Paramedics in The United States - Credentialling and Oversight

Credentialling and Oversight

In the U.S., the community college training model remains the most common, although university-based paramedic education models continue to evolve. These variations in both educational approaches and standards led to tremendous differences from one location to another, and at its worst, created a situation in which a group of people with 120 hours of training, and another group (in another jurisdiction) with university degrees, were both calling themselves 'paramedics'. There were some efforts made to resolve these discrepancies. The National Association of Emergency Medical Technicians (NAEMT) along with National Registry of Emergency Medical Technicians (NREMT) attempted to create a national standard by means of a common licensing examination, but to this day, this has never been universally accepted by U.S. States, and issues of licensing reciprocity for paramedics continue, although if an EMT obtains certification through NREMT (NREMT-P, NREMT-I, NREMT-B), this is accepted by 40 of the 50 states in the United States. This confusion was further complicated by the introduction of complex systems of gradation of certification, reflecting levels of training and skill, but these too were, for the most part, purely local. To clarify, at least at a national level, the National Highway Traffic Safety Administration (NHTSA), which is the federal organization with authority to administer the EMS system, defines the various titles given to prehospital medical workers based on the level of care they provide. They are EMT-P (Paramedic), EMT-I (Intermediate), EMT-B (Basic), and First Responders. While providers at all levels are considered emergency medical technicians, the term "paramedic" is most properly used in the United States to refer only to those providers who are EMT-P's. Apart from this distinction, the only truly common trend that would evolve was the relatively universal acceptance of the term 'emergency medical technician' being used to denote a lower level of training and skill than a 'paramedic'.

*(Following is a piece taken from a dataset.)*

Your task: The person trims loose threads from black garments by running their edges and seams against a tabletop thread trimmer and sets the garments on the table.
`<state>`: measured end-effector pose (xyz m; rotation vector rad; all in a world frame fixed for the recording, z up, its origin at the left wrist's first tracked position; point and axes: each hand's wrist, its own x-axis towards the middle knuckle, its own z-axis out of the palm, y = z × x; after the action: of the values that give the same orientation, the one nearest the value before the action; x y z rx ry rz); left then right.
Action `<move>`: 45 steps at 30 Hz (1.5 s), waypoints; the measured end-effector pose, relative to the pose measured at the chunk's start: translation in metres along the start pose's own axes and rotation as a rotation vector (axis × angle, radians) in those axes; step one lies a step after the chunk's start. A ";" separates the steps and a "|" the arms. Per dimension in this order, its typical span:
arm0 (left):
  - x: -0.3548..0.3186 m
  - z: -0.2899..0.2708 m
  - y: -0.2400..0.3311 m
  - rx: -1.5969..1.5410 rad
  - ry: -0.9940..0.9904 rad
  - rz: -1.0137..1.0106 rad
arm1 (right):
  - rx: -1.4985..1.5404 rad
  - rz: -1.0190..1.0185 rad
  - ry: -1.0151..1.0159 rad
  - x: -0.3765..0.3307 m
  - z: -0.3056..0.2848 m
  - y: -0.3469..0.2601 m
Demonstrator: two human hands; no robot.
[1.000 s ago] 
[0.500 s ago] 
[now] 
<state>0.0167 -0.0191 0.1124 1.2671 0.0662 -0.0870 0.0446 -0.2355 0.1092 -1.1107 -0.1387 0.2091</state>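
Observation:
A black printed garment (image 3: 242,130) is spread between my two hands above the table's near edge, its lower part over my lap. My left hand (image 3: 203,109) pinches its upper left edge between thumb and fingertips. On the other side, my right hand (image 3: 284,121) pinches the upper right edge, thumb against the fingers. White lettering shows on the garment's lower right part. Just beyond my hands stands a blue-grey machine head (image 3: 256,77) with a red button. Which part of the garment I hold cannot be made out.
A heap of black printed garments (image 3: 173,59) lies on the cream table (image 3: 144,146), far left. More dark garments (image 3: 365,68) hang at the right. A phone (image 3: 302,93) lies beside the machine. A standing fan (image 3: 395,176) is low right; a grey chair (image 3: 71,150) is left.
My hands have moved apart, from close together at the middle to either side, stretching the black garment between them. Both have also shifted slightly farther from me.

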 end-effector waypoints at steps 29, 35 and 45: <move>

Changes in procedures also included the manner in which the work of paramedics was overseen and managed. In the earliest days of the field, medical control and oversight was direct and immediate, with paramedics calling into a local hospital and receiving orders for every individual procedure or drug. This still occurs in some jurisdictions, but is becoming very rare. As physicians began to build a bond of trust with paramedics, and experience in working with them, their confidence levels also rose. Increasingly, in many jurisdictions day to day operations moved from direct and immediate medical control to pre-written protocols or 'standing orders', with the paramedic typically only calling in for direction after the options in the standing orders had been exhausted. Medical oversight became driven more by chart review or rounds, than by step by step control during each call.